* _To do_
I would like the number of lines in the data that contain the word "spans". Please give that number alone.

* _Working data_
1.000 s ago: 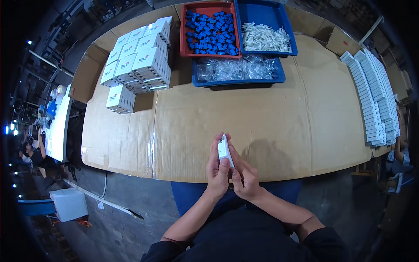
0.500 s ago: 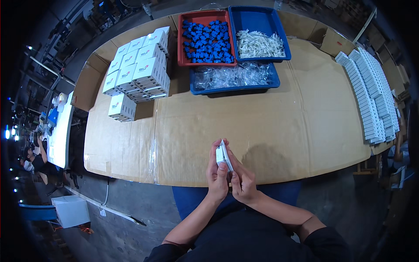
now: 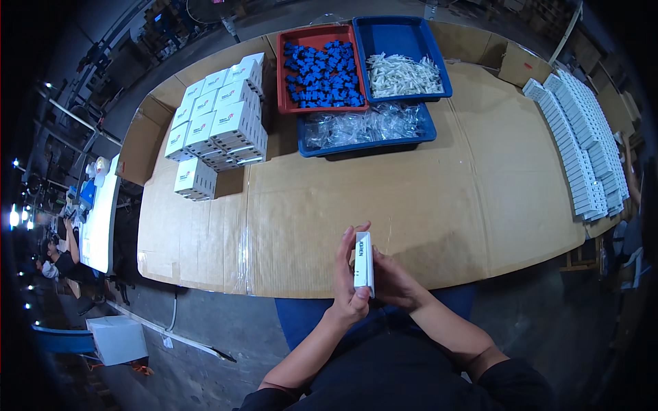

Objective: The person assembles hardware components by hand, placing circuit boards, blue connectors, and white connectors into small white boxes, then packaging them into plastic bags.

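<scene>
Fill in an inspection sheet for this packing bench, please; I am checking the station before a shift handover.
Surface: table covered in brown cardboard, taped at the seams.
Job's things: one small flat white box, held on edge over the near table edge.
Clutter: stacked white cartons far left; red tray of blue parts; blue tray of white parts; blue tray of clear bags; rows of flat white boxes along the right edge.
Grippers: left hand and right hand both grip the flat box.
Cables: one cable on the floor, lower left.
Surroundings: white bin on the floor; another person at far left.
</scene>
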Tool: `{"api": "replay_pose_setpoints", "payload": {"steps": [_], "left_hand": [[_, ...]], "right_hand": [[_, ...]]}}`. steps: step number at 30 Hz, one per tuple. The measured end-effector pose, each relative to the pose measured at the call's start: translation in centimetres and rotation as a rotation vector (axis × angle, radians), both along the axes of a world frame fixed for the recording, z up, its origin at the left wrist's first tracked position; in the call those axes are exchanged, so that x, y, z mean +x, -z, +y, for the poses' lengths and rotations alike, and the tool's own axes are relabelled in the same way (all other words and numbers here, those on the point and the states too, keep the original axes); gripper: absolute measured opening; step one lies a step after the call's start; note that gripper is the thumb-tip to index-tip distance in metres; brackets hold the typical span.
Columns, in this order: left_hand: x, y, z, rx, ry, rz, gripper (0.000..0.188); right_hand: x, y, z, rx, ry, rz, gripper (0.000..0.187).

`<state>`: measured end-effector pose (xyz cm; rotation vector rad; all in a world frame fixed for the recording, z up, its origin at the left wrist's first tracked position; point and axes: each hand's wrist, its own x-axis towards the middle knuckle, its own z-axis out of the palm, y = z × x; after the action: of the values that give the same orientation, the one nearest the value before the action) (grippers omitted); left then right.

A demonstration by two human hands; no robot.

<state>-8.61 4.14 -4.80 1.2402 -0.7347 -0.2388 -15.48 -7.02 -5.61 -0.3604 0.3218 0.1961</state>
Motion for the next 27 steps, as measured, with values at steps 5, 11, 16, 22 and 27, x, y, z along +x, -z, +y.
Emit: {"api": "replay_pose_setpoints", "payload": {"steps": [5,11,16,22,27], "left_hand": [[0.2,-0.1,0.5,0.018,0.124,-0.004,0.109],[-0.1,0.9,1.0,0.056,0.065,-0.028,0.104],[0.6,1.9,1.5,0.15,0.064,-0.075,0.104],[0.2,1.3,0.2,0.004,-0.148,-0.242,0.093],[0.2,1.0,1.1,0.092,-0.304,-0.333,0.085]], "right_hand": [[0.1,0.3,-0.3,-0.083,0.012,-0.028,0.044],[0.3,1.2,-1.6,-0.348,0.118,0.184,0.046],[-0.4,-1.9,0.0,-0.553,0.295,0.128,0.052],[-0.5,-3.1,3.0,-0.8,0.361,-0.043,0.057],[-1.3,-3.6,4.9,-0.944,0.375,-0.143,0.05]]}}
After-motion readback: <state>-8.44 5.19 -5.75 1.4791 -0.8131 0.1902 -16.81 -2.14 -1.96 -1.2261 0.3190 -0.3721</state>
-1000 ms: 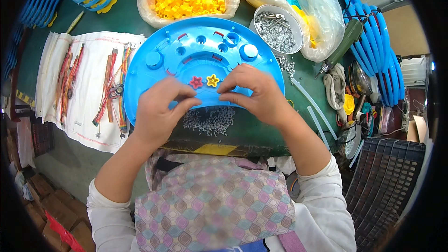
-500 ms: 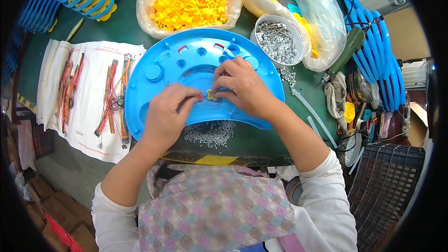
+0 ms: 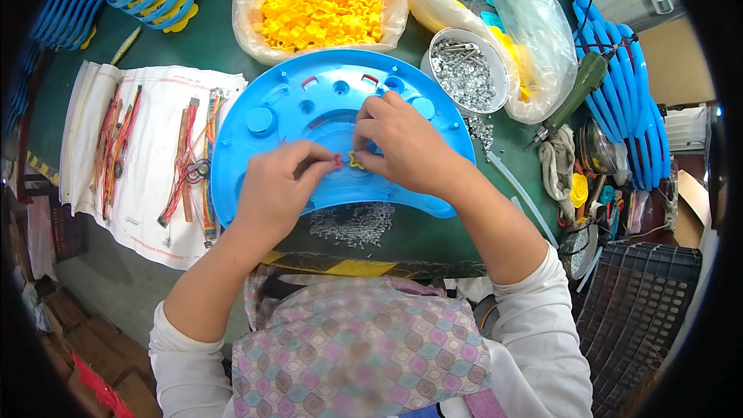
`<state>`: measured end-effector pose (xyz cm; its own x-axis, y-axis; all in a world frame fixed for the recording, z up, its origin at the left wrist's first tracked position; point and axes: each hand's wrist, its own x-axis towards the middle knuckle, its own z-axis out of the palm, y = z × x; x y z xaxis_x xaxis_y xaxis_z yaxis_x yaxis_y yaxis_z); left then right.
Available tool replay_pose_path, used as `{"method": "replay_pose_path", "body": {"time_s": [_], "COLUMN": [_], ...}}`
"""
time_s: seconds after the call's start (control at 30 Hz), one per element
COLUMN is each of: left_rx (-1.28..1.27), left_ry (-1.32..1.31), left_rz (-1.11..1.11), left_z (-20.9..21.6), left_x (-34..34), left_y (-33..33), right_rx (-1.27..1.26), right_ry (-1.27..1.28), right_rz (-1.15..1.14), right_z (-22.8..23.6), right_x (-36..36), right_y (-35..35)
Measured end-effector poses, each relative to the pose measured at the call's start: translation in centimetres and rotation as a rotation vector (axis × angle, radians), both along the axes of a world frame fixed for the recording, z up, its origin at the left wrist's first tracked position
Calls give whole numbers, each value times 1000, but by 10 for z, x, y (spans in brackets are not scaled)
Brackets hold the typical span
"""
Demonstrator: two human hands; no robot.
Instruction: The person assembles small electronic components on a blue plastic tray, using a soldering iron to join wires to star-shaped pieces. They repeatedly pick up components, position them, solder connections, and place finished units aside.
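A large blue plastic half-round panel lies on the green table in front of me. My left hand rests on its near part, fingertips pinching a small red star-shaped piece. My right hand lies over the panel's middle, fingertips pressing a small yellow star-shaped piece right beside the red one. Both pieces sit on the panel's inner arc. A heap of small silver screws lies on the table just below the panel's near edge.
A bag of yellow plastic pieces sits behind the panel. A white tub of screws stands at the right, a green power screwdriver beyond it. Coloured wire bundles lie on white cloth at the left. Blue curved parts stack far right.
Both hands have shifted up the panel from its near edge toward its middle. They have closed over the red and yellow star pieces, which lay uncovered a second ago.
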<state>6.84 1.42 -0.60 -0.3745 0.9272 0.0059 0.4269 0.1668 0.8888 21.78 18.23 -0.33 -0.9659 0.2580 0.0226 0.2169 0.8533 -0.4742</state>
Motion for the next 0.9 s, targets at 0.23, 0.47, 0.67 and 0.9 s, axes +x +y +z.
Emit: {"method": "replay_pose_path", "body": {"time_s": [0.23, 0.47, 0.67, 0.9], "left_rx": [166, 109, 17, -62], "left_ry": [519, 576, 593, 574], "left_rz": [-111, -174, -192, -188], "left_z": [-7, -11, -2, 6], "left_x": [-12, -13, -10, -6], "left_y": [13, 16, 23, 29], "right_rx": [5, 55, 565, 74], "right_ry": [37, 717, 946, 835], "right_rz": [-51, -685, -1290, -1242], "right_z": [3, 25, 7, -26], "right_x": [3, 67, 174, 210], "right_y": [-3, 39, 140, 187]}}
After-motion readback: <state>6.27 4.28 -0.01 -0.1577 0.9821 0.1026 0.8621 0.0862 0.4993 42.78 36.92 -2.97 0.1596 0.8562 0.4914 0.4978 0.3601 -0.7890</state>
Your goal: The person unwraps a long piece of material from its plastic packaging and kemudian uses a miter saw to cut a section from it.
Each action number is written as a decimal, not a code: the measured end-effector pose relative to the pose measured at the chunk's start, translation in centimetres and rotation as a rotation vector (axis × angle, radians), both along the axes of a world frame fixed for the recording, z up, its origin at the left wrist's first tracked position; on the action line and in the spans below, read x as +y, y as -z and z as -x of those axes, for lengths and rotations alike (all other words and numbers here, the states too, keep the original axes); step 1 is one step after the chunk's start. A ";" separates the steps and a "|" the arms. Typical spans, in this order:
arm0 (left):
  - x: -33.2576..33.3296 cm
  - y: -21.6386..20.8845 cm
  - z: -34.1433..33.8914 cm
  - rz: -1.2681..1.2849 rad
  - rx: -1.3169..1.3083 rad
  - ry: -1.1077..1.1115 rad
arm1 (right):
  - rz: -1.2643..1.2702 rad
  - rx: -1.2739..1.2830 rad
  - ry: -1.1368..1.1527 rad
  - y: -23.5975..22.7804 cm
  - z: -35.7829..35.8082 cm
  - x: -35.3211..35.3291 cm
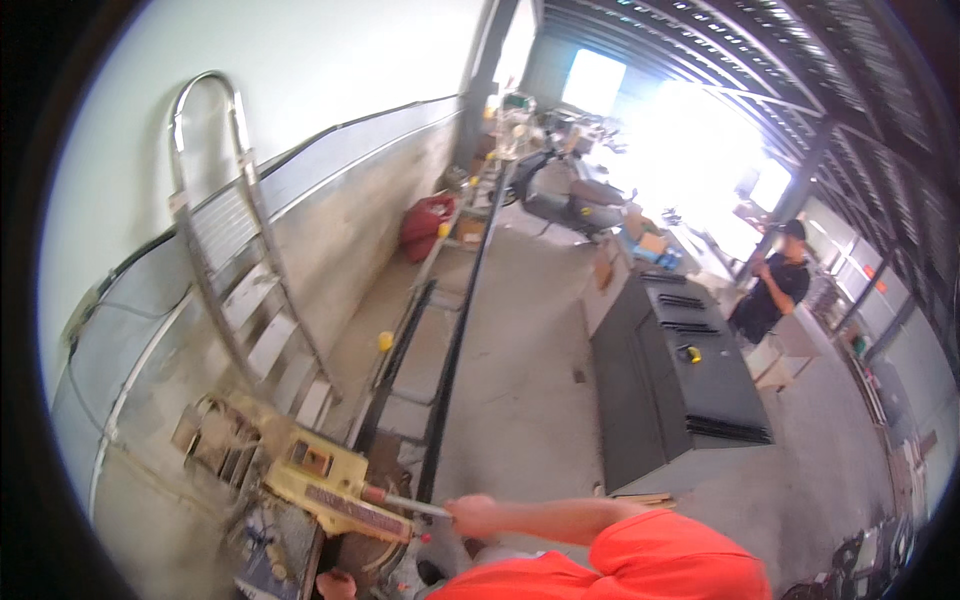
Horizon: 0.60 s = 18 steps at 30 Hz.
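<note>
My right hand is closed round the end of a pale metal lever. That lever juts from a cream-yellow machine, which looks like a bench saw, though its working end is partly hidden. A small red knob sits at the machine's near corner, just below the lever. Low at the picture's lower edge, beside the machine's base, is my left hand; it is mostly cut off, and its fingers are too unclear to read.
Long black metal bars run away from the machine. An aluminium stepladder leans on the left wall. To the right stands a dark grey cabinet with black strips on top. Behind it is another person; a scooter is parked farther back.
</note>
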<state>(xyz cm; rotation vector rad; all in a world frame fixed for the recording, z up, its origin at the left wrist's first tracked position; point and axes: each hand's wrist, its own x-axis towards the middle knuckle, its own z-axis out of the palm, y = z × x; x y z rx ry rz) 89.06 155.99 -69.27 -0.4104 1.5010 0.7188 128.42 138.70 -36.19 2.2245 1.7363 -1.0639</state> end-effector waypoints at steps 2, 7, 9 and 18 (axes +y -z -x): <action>-1.8 -0.1 0.8 -0.084 -0.063 -0.096 | 0.025 -0.050 -0.097 -10.1 1.2 0.9; -2.2 -4.8 0.4 -0.068 0.097 -0.111 | -0.785 -0.164 -0.299 -20.9 4.3 4.6; -3.4 -7.3 -1.4 -0.086 0.085 -0.038 | -0.854 -0.196 -0.367 -24.1 5.4 8.8; -14.4 -14.1 -7.7 -0.464 0.363 0.154 | -1.217 0.612 0.061 -20.5 5.4 8.1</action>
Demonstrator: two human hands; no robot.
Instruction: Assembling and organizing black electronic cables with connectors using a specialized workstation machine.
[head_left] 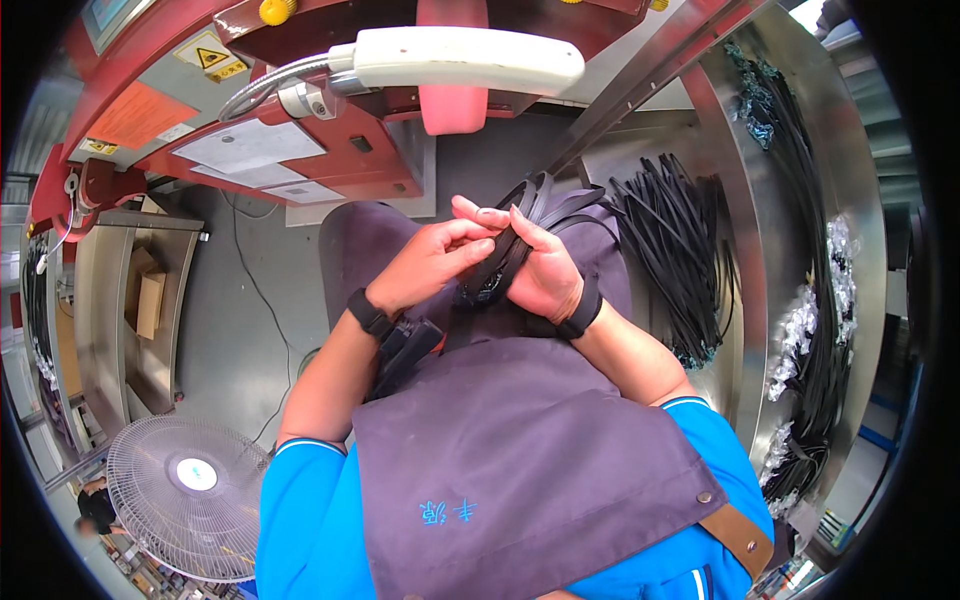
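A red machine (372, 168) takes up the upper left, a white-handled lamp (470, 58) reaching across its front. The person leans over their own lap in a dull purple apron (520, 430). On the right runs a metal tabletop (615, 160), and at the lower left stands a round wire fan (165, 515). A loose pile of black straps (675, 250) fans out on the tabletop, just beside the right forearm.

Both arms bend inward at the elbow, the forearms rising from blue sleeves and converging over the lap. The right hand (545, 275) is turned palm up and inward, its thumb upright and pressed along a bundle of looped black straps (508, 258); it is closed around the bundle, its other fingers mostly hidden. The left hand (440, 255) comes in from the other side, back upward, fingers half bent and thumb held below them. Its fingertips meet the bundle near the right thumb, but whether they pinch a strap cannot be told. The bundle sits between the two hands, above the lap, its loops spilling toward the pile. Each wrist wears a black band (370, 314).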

* _Solution_
2